Como assim? O chanceler templário, discípulo do insigne astrólogo e admirador incondicional de Trump, não tem ideologia e preferência política? Não está em santa cruzada contra o “marxismo cultural” e o iluminismo? Não vai mais transferir a embaixada brasileira para Jerusalém, emulando os EUA? Será que a Liga Árabe, que já anunciou retaliação ao Brasil, acredita nisso? Que decepção!

 

  • Vamos defender a família e os verdadeiros direitos humanos; proteger o direito à vida e à propriedade privada e promover uma educação que prepare nossa juventude para os desafios da quarta revolução industrial, buscando, pelo conhecimento, reduzir a pobreza e a miséria.

Como assim? Existem “falsos” direitos humanos? Quais seriam? Seriam aqueles que eram defendidos, entre outros, por Marielle Franco? Seria esse o motivo de seu assassinato?
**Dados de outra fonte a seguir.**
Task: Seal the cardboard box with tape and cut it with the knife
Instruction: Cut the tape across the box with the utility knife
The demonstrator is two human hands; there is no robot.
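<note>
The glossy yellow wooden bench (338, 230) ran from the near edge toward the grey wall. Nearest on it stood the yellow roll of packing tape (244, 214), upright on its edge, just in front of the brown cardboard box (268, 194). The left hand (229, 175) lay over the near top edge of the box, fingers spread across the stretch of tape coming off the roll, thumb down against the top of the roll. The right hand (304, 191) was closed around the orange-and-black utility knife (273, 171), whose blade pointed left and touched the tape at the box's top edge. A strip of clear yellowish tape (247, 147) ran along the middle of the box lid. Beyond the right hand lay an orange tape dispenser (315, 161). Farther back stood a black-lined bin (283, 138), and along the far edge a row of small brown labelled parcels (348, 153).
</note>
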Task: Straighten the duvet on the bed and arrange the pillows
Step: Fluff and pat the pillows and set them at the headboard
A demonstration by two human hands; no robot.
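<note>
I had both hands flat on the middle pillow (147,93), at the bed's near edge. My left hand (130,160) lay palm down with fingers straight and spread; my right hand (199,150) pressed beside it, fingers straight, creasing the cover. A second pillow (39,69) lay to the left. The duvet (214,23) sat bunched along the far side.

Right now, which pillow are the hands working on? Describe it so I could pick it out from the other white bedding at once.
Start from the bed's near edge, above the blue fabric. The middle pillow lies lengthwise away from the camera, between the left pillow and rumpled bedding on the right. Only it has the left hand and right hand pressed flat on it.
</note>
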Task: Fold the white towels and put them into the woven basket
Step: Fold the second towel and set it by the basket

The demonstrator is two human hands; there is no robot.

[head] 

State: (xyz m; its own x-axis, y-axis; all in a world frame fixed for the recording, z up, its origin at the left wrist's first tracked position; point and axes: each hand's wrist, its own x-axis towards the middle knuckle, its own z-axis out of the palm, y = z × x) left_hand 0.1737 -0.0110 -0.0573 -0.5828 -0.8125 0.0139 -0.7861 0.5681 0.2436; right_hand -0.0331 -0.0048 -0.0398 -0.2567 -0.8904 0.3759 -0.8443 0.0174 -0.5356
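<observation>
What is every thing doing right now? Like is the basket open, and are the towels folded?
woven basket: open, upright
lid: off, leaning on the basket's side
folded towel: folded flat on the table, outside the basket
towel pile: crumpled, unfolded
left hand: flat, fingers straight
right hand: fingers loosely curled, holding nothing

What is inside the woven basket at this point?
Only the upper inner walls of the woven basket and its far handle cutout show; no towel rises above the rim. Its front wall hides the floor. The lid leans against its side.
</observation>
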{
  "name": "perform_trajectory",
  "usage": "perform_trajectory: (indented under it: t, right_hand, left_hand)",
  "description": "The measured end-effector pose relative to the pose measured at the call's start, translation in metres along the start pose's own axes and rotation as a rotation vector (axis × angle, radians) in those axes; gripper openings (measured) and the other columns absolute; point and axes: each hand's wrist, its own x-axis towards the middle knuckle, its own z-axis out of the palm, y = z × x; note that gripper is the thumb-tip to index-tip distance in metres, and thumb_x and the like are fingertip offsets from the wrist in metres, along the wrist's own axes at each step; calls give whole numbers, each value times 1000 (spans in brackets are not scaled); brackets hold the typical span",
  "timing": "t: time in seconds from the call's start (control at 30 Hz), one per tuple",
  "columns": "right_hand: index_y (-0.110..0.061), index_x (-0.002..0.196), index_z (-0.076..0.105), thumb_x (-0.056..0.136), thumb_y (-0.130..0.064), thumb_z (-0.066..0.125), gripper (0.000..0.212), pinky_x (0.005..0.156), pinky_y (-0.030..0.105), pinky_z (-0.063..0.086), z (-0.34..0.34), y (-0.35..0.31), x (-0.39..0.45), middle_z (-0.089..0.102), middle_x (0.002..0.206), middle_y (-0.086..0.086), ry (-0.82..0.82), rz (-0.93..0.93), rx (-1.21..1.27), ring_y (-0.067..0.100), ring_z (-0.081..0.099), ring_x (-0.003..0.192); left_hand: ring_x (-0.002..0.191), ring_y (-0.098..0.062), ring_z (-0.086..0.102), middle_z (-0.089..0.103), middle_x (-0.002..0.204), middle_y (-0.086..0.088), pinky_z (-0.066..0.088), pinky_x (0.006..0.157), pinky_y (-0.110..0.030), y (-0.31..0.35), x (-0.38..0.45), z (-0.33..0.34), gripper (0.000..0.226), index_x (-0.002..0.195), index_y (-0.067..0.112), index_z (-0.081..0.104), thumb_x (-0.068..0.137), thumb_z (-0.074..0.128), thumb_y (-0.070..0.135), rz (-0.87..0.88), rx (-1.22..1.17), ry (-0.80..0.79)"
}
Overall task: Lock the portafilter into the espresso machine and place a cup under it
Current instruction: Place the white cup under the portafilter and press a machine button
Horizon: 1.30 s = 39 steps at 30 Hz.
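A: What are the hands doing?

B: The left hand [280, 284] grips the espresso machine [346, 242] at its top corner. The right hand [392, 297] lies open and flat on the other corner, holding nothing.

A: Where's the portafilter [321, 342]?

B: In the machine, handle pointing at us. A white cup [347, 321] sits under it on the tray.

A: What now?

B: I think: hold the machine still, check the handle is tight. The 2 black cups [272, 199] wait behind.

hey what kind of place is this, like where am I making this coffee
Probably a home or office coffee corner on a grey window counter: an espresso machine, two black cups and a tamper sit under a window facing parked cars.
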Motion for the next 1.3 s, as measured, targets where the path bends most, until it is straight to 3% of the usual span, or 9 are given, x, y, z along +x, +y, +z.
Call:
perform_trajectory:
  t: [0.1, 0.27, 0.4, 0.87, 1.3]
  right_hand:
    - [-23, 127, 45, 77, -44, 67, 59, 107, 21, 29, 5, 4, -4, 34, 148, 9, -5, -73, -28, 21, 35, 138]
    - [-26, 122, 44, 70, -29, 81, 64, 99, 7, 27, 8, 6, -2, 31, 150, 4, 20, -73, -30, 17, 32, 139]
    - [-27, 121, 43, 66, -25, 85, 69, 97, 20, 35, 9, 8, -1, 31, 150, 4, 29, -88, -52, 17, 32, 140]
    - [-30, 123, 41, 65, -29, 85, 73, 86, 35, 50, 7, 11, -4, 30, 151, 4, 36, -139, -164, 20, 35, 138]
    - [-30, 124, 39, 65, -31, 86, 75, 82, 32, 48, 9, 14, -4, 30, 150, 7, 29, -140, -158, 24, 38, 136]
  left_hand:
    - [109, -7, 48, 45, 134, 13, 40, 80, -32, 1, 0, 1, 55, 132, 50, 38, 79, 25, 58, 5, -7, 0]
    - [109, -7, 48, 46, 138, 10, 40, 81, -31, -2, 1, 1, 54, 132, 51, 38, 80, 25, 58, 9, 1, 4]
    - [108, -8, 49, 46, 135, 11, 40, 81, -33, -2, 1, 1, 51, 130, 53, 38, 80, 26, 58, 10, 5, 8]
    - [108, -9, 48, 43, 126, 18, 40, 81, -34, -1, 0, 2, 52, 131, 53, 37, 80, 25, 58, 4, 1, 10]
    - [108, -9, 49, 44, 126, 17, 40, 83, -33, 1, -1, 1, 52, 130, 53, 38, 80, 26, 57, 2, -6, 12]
Como a juventude será educada para os desafios da quarta revolução industrial se a Emenda Constitucional n° 95 reduz estruturalmente os investimentos públicos nessa área estratégica, assim como em outras? Outro mistério.

Mas a grande enganação de Bolsonaro está, em nosso entendimento, nessa singela e poética passagem:

“Quero mais que um Brasil grande, quero um mundo de paz, liberdade e democracia.”

Creio que Bolsonaro não conduz a um Brasil grande. Ao contrário, sua política externa coloca o país na órbita geoestratégica dos EUA de Trump, e tende a torná-lo pequeno, desprezível.

Também pelo mesmo motivo, o governo Bolsonaro não contribuirá para um “mundo de paz, liberdade e democracia”. Ao contrário, se somará a Trump na geração de uma ordem internacional mais unilateralista, belicista e autoritária. Com sua atitude agressiva contra a Venezuela, deverá contribuir até para transformar a América do Sul, um subcontinente de paz, num novo Oriente Médio.

Não. Bolsonaro jamais será “o Cara”, como Lula foi e é. Não chegará nem perto. Jamais terá o respeito do mundo. Na realidade, ele suscita apenas medo, repulsa e incredulidade.

Ele está destinado a ser apenas mais um cara, um parvo subserviente a militar por um mundo mais conflagrado, mais autoritário e mais injusto.

Nos livros de História, entrará como triste e medíocre nota de pé de página. Como seu discurso.